Wednesday, March 17, 2010

Abusement Park

Last weekend, Kathy and I headed south to the Monster-Mania horror convention, hooking up with a friend we hadn't seen in years, and eventually sharing an elevator with Gary & Jake Busey. (I get the feeling that if Gary Busey crosses your path, you're jinxed, but I crossed paths with him a second time, hopefully nixing the jinx.)

While we were there, we went to the premiere screening of an as-yet-unreleased film, Closed for the Season. It wasn't remotely good. Which is fine -- sometimes (especially with horror films) "good" isn't precisely what you're looking for.

But what you're looking for is usually better than this.

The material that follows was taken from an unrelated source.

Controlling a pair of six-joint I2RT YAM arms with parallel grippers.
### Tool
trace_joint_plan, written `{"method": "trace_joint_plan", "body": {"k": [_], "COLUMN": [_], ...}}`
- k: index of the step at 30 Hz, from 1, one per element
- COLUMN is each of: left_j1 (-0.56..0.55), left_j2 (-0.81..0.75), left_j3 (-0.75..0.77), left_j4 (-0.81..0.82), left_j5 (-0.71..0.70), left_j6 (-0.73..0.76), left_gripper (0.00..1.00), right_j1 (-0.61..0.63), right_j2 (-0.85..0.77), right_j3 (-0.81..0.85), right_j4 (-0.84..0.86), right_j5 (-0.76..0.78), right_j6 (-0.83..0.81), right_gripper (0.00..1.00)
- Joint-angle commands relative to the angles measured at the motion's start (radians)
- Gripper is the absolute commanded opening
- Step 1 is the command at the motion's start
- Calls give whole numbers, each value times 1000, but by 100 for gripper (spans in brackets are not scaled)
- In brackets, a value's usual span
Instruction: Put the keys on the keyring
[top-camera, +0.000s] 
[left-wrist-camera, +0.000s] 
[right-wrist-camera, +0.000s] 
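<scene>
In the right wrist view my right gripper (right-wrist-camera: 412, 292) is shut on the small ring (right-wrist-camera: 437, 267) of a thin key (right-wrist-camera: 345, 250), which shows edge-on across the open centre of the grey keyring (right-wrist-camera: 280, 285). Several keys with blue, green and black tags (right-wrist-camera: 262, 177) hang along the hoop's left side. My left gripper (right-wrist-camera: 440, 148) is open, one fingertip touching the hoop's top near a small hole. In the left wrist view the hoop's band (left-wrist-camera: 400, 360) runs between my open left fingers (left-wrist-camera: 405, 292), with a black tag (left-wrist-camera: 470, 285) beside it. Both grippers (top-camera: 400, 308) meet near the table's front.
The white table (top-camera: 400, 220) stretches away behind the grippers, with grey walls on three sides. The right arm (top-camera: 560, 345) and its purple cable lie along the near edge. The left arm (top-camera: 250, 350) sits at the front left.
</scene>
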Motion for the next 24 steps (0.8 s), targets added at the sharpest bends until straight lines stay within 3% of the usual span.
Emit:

It's a haunted amusement park story, with Aimee Brooks as The Girl, Damien Maffei as The Guy, and Joe Unger as The Carny. (The character's names are actually Kristy, James, and...  well, the Carny, but they're hardly names you need to know.) Apparently the amusement park is angry at being abandoned after a kid flew off a roller coaster 20 years ago and impaled himself on a tree and just lay there with a severed spine for hours (days?), and years ago Kristy lost a stuffed teddy bear there, and... hell, there's no way to explain this. The movie tries, every now and then, and when it does, it becomes impossible to focus. If you try too hard, your brain will turn into Mike and Ikes.

What's happening is that the amusement part is making Kristy and James hallucinate horrible things that they were afraid of in the amusement park when they were kids. There's the Lake Monster, the alligator wrestler, the notion that mobsters buried people under the rides. There's the giant Civil War soldier who hung people high up in trees until their flesh was picked clean and they became just bones, bleaching in the sun. And there's the creepy carny, dressed like a (creepy) clown. Sometimes he has a backup band.

All the hallucinations give the filmmaker (writer-directer Jay Woelfel) an opportunity to film all the gore scenes he wants (such as, say, an alligator ripping off someone's leg) without having to deal with any of the consequences. Problem is, when these events have no consequences, they also lose any of their effect on the audience. What's the point of watching, if nothing that happens matters? Furthermore, with all the emphasis on disorientation -- the characters are always trying to escape the park, but it never lets them -- it would be good to have some sort of handle on what the baseline reality is. Without that, the action becomes a confusing, muddled mess.

Complicating matters, at some point the characters split off into their own evil selves (in evil clown makeup, natch). In a completely unnecessary scene , we get to see Good Kristy getting raped by Bad James and the Carny, while Bad Kristy (and later, Good Kristy, because it's a hallucination) look on. (Also, her beloved stuffed bear gets kinda rape-y, as well.) This scene only exists--like most scenes in Closed for the Season, it has no bearing on the plot--because the writer/director thought it would be awesome. It's not. It's simply a gratuitous and ugly scene in what is otherwise a nonsensical, unentertaining trifle.

Plus: It's two hours long. It goes on and on, and every ending is a false one. Just when you think they've ridden all the rides and visited all the attractions, there's one more thing they have to check off their haunted to-do list. Their ride on the Ferris wheel -- earlier described as "the world's fastest" -- had all the excitement of cleaning the gutters, but none of the danger. If I'd had a box of Sno-Caps with me, I would have used the nonpareils to saw away at my own wrists.